The return algorithm is now blazingly fast. That is, blazingly fast to return incorrect results! Remember that we still have to handle some edge cases and clean up the input data. Our algorithm only works if there is exactly one midpoint per minute, and Dave informed us that we are likely to see more than one midpoint computed for the same minute.

To handle this problem, we create a dedicated MidpointSeries module and make sure that an instance of MidpointSeries, wrapping a series of Midpoint instances, is properly created without duplicates:

class MidpointSeries private(val points: Vector[Midpoint]) extends AnyVal 
object MidpointSeries { 
 
 private def removeDuplicates(v: Vector[Midpoint]): Vector[Midpoint] = { 
   @tailrec 
   def loop( 
     current: Midpoint, 
     rest: Vector[Midpoint], 
     result: Vector[Midpoint]): Vector[Midpoint] = { 
     val sameTime = current +: rest.takeWhile(_.time == current.time) 
     val average = sameTime.map(_.value).sum / sameTime.size 
 
     val newResult = result :+ Midpoint(current.time, average) 
     rest.drop(sameTime.size - 1) match { 
       case h +: r => loop(h, r, newResult) 
       case _ => newResult 
     } 
   } 
 
   v match { 
     case h +: rest => loop(h, rest, Vector.empty) 
     case _ => Vector.empty 
   } 
 } 
 
 def fromExecution(executions: Vector[Execution]): MidpointSeries = { 
   new MidpointSeries(removeDuplicates( 
     executions.map(Midpoint.fromExecution))) 
 } 

Our removeDuplicates method uses a tail recursive method (Refer to Chapter 3, Unleashing Scala Performance). This groups all the midpoints with the same execution time, calculates the average value of these data points, and builds a new series with these average values. Our module provides a fromExecution factory method to build an instance of MidpointSeries from a Vector of Execution. This factory method calls removeDuplicates to clean up the data.

To improve our module, we add our previous computeReturns method to the MidpointSeries class. That way, once constructed, an instance of MidpointSeries can be used to compute any return series:

class MidpointSeries private(val points: Vector[Midpoint]) extends AnyVal { 
 
 def returns(rollUp: MinuteRollUp): Vector[Return] = { 
   for { 
     i <- (rollUp.value until points.size).toVector 
   } yield Return.fromMidpoint(points(i - rollUp.value), points(i)) 
 } 
} 

This is the same code that we previously wrote, but this time, we are confident that points does not contain duplicates. Note that the constructor is marked private, so the only way to instantiate an instance of MidpointSeries is via our factory method. This guarantees that it is impossible to create an instance of MidpointSeries with a "dirty" Vector. You release this new version of the program, wish good luck to Dave and his team, and leave for a well deserved lunch break.
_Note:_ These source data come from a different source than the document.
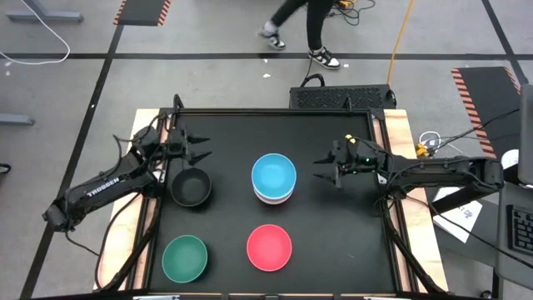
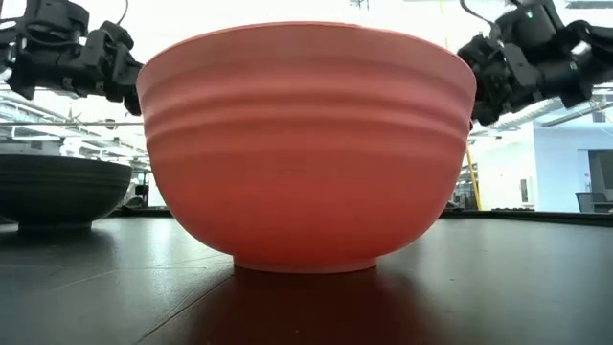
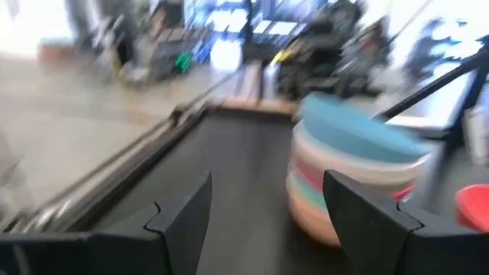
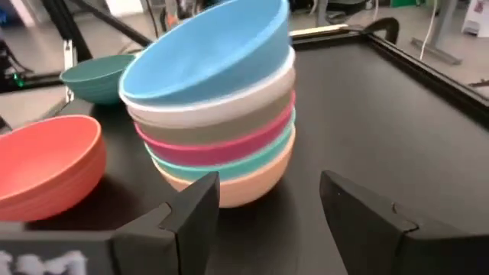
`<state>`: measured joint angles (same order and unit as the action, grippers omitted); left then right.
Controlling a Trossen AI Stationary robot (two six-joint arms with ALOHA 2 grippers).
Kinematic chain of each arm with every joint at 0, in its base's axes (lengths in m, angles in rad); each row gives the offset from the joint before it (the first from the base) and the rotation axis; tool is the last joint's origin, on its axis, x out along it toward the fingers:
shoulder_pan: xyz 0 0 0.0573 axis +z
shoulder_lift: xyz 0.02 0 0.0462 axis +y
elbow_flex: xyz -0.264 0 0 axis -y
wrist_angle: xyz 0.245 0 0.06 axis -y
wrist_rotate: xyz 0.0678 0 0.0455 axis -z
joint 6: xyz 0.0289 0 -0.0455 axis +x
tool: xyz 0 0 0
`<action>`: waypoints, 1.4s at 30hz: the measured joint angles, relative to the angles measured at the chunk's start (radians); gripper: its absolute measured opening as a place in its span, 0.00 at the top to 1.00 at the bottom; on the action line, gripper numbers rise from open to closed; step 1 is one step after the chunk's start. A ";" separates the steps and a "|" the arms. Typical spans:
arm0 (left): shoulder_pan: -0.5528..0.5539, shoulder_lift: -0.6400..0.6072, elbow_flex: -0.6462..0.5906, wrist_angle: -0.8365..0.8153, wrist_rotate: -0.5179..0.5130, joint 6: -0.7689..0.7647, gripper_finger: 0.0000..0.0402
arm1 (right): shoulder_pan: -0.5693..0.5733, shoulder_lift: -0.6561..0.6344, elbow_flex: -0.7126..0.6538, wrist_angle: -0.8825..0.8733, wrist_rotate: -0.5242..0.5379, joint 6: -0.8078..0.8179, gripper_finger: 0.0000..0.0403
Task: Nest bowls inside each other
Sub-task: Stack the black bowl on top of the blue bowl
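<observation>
A stack of nested bowls (image 1: 274,179), blue on top, sits mid-surface (image 1: 350,242), with the black bowl (image 1: 191,187), green bowl (image 1: 184,257) and red bowl (image 1: 269,247) standing apart around it. The left end effector (image 1: 198,145) hovers spread and empty near the black bowl. The right end effector (image 1: 322,167), also spread and empty, hangs just beside the stack.

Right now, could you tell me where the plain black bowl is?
In the high view, the black bowl sits left of centre, just below the open left gripper, above the green bowl.
</observation>
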<state>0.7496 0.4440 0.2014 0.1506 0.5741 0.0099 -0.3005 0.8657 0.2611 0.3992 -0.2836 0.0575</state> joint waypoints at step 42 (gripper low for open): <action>-0.049 0.410 0.629 -1.249 -0.216 0.244 0.36 | -0.059 0.002 -0.243 0.375 -0.139 0.025 0.46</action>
<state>0.7011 0.8542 0.8309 -1.0989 0.3580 0.2541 -0.3595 0.8680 0.0177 0.7738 -0.4225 0.0822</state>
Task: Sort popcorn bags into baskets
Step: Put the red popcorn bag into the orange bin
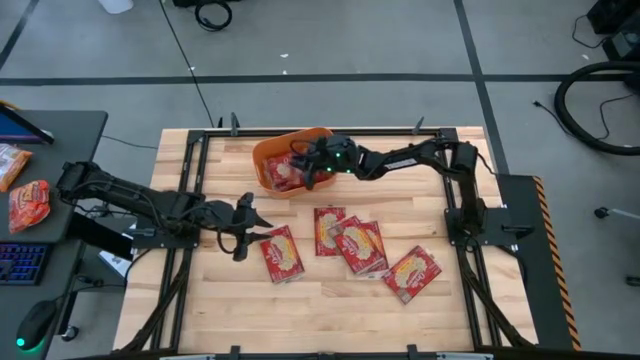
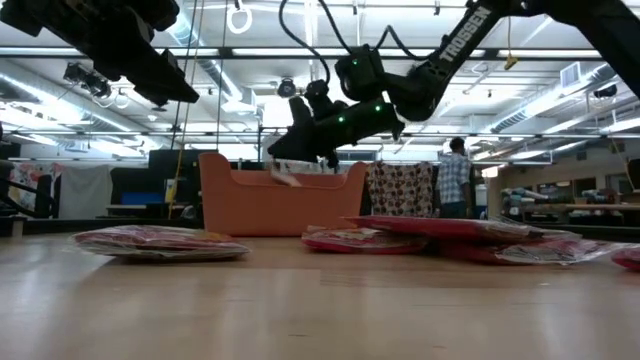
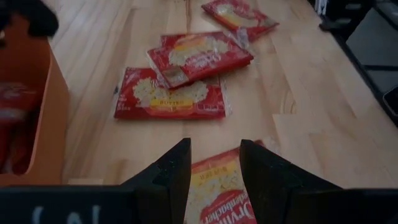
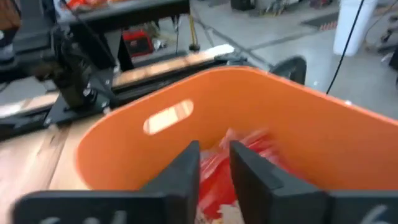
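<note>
Several red popcorn bags lie flat on the wooden table: one [image 1: 282, 253] near the left gripper, two overlapping [image 1: 329, 230] [image 1: 362, 245], and one [image 1: 412, 272] toward the near right. The orange basket [image 1: 272, 150] stands at the far edge. My left gripper [image 1: 245, 215] hangs open, high above the table, and the nearest bag [image 3: 217, 186] shows between its fingers without touching them. My right gripper [image 1: 308, 162] is over the basket's opening, shut on a popcorn bag [image 4: 249, 149]. My right gripper pinches one end of a popcorn bag [image 4: 214, 183] between its two fingers, reaching down from above and slanting toward the table's left. The bag hangs below the fingers inside the basket's mouth; a white-edged corner [image 2: 285, 178] shows at rim height.
More red packets [image 1: 285, 178] lie inside the basket. Black frame rails [image 1: 190, 180] run along the table's left, right and far sides. A dark side desk on the left holds two more red packets [image 1: 28, 203] and a keyboard. A person [image 2: 458, 180] stands far off in the room.
</note>
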Robot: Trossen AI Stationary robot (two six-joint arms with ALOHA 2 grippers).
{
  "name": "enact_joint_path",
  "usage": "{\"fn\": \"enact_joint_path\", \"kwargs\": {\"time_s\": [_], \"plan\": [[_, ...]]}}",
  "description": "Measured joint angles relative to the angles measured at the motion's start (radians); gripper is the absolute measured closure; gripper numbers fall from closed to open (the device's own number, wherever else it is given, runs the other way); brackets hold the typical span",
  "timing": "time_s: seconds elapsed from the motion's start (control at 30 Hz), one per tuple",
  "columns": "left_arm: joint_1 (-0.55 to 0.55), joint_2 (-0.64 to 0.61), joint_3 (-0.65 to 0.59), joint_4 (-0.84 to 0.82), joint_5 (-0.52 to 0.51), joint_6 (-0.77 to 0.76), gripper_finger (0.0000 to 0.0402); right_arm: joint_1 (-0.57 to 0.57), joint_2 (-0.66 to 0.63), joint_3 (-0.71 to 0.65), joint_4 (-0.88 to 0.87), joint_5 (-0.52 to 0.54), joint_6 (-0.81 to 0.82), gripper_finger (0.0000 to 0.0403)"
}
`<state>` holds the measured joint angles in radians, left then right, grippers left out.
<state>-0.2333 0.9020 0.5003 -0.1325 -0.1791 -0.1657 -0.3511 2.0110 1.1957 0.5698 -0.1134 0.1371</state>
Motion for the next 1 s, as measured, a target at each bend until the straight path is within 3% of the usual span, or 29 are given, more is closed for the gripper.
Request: {"fn": "enact_joint_path", "kwargs": {"time_s": [0.17,0.33,0.6,0.77,1.0], "plan": [[0.000,0.000,0.000,-0.044,0.000,0.002,0.0260,0.021,-0.093,0.001,-0.173,0.017,-0.038,0.0243],[0.000,0.000,0.000,-0.075,0.000,0.020,0.0260,0.102,-0.191,0.002,-0.347,0.053,-0.103,0.0227],[0.000,0.001,0.000,-0.084,0.000,0.047,0.0260,0.347,-0.233,0.001,-0.647,0.406,-0.117,0.0228],[0.000,0.001,0.000,-0.083,-0.002,0.075,0.0260,0.489,-0.232,0.001,-0.813,0.577,0.032,0.0228],[0.000,0.001,0.000,-0.074,-0.099,0.122,0.0260,0.666,-0.231,0.001,-0.967,0.683,0.315,0.0228]]}}
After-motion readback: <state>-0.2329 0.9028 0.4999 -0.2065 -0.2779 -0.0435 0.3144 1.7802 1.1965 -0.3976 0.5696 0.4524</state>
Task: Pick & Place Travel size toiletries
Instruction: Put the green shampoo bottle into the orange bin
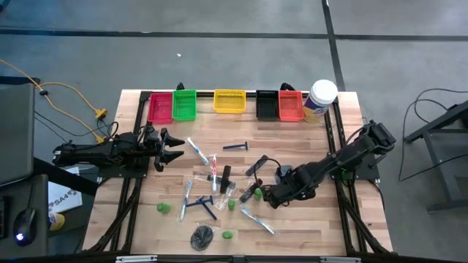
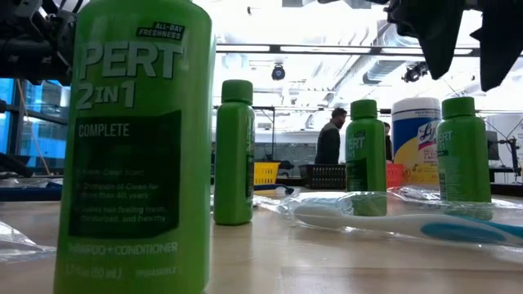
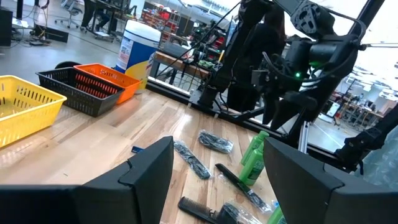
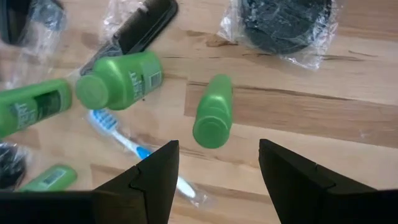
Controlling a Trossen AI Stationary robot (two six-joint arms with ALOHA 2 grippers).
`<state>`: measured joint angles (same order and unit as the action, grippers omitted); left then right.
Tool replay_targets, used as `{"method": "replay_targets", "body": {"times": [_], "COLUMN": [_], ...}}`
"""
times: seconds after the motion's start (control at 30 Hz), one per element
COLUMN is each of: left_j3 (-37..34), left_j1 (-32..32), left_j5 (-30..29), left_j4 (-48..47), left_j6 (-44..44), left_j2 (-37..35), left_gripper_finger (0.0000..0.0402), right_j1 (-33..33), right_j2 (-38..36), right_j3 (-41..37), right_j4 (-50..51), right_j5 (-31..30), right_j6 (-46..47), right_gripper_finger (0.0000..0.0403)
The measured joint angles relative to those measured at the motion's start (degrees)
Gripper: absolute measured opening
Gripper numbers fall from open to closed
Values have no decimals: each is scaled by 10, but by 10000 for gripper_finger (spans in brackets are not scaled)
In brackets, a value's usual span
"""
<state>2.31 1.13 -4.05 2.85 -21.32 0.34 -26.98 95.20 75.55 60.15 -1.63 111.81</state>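
Pale planked wood, matt and lightly grained, across the table (image 1: pixel 307 139). Smooth, slightly glossy green plastic on the bottle (image 4: pixel 213 112) at frame centre of the right wrist view. Crinkled clear film, shiny, around the toothbrush (image 2: pixel 392 220) at lower right of the low view. Open plastic mesh on the yellow bin (image 1: pixel 229 101). Matt black gripper fingers (image 3: pixel 146 171).

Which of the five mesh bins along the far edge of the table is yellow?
The middle bin. Red and green bins stand on its left, black and orange on its right.

The nearest green bottle (image 2: pixel 135 147) reads "PERT 2in1 Complete, shampoo + conditioner".
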Motion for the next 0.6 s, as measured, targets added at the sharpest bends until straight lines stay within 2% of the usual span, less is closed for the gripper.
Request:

As you return, you are surprised to find Vanessa, one of the data scientists, waiting at your desk. "The return series code still doesn't work", she says. The team was so excited to finally be given a working algorithm that they decided to skip lunch to play with it. Unfortunately, they discovered some inconsistencies with the results. You try to collect as much data as possible, and spend an hour looking at the invalid results that Vanessa is talking about. You noticed that they all involved trade executions for two specific symbols: FOO and BAR. A surprisingly small amount of trades is recorded for these symbols, and it is not unusual for several minutes to elapse between trade executions. You questioned Dave about these symbols. He explains that these are thinly traded tickers, and it is expected to see a lower trading volume for them. The problem is now clear to you. The midpoint series recorded for these symbols do not fulfill one of the prerequisite of your algorithm: at least one execution per minute. You refrain from reminding Dave that he assured you this situation was impossible and start working on a fix. The trader is always right!

You are not confident that you can rework the algorithm to make it more robust while preserving the current throughput. A better option would be to find a way to clean up the data to generate the missing data points. You seek advice from Vanessa. She explains that it would not disturb the trading algorithm to perform a linear extrapolation of the missing data points, based on the surrounding existing points. You write a short method to extrapolate a midpoint at a certain time using the previous and following points (respectively, a and b in the following snippet):

private def extrapolate(a: Midpoint,b: Midpoint, time: TimestampMinutes): Midpoint = { 
 val price = a.value + 
   ((time.value - a.time.value) / (b.time.value - a.time.value)) * 
     (b.value - a.value) 
 Midpoint(time, price) 
} 

With this method, we can write a clean up method that follows the model of the previously mentioned removeDuplicates function to preprocess the data:

private def addMissingDataPoints( 
  v: Vector[Midpoint]): Vector[Midpoint] = { 
 @tailrec 
 def loop( 
   previous: Midpoint, 
   rest: Vector[Midpoint], 
   result: Vector[Midpoint]): Vector[Midpoint] = rest match { 
   case current +: mPoints if previous.time.value == current.time.value - 1 => 
     // Nothing to extrapolate, the data points are consecutive 
     loop(current, mPoints, result :+ previous) 
 
   case current +: mPoints if previous.time.value < current.time.value - 1 => 
     //Need to generate a data point 
     val newPoint = extrapolate(previous, current, previous.time.next) 
     loop(newPoint, rest, result :+ previous) 
 
   case _ => result :+ previous 
 } 
 
 v match { 
   case h +: rest => loop(h, rest, Vector.empty) 
   case _ => Vector.empty 
 } 
} 

Our internal tail-recursive method handles the case where two points are already consecutive, and the case where a point is missing. In the latter case, we create a new point with our extrapolate method and insert it in the result Vector. Note that we use this new point to extrapolate consecutive missing points. We update our factory method to perform this additional clean up after removing possible duplicates:

def fromExecution(executions: Vector[Execution]): MidpointSeries = { 
 new MidpointSeries( 
   addMissingDataPoints( 
     removeDuplicates( 
       executions.map(Midpoint.fromExecution)))) 
} 

We now have the assurance that our input data is clean and ready to be used by our return series algorithm.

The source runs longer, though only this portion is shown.